• [What this task involves]:
Nothing should be output except the lines from the top of the material below through the line that contains "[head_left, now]", each exactly as written.

• [Data extract]:
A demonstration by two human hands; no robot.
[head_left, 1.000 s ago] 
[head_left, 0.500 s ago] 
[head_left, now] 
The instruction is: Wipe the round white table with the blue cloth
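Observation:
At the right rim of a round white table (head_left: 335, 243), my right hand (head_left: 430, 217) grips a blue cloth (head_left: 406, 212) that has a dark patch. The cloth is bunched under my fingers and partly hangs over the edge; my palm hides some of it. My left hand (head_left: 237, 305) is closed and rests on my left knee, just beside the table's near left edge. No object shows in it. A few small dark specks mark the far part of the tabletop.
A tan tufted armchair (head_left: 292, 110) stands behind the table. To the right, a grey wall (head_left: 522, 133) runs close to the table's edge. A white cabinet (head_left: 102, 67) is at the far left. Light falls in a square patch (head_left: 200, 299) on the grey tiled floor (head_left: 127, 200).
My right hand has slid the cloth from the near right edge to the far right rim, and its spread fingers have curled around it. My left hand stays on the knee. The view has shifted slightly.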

• [Task response]:
A demonstration by two human hands; no robot.
[head_left, 1.000 s ago] 
[head_left, 0.500 s ago] 
[head_left, now] 

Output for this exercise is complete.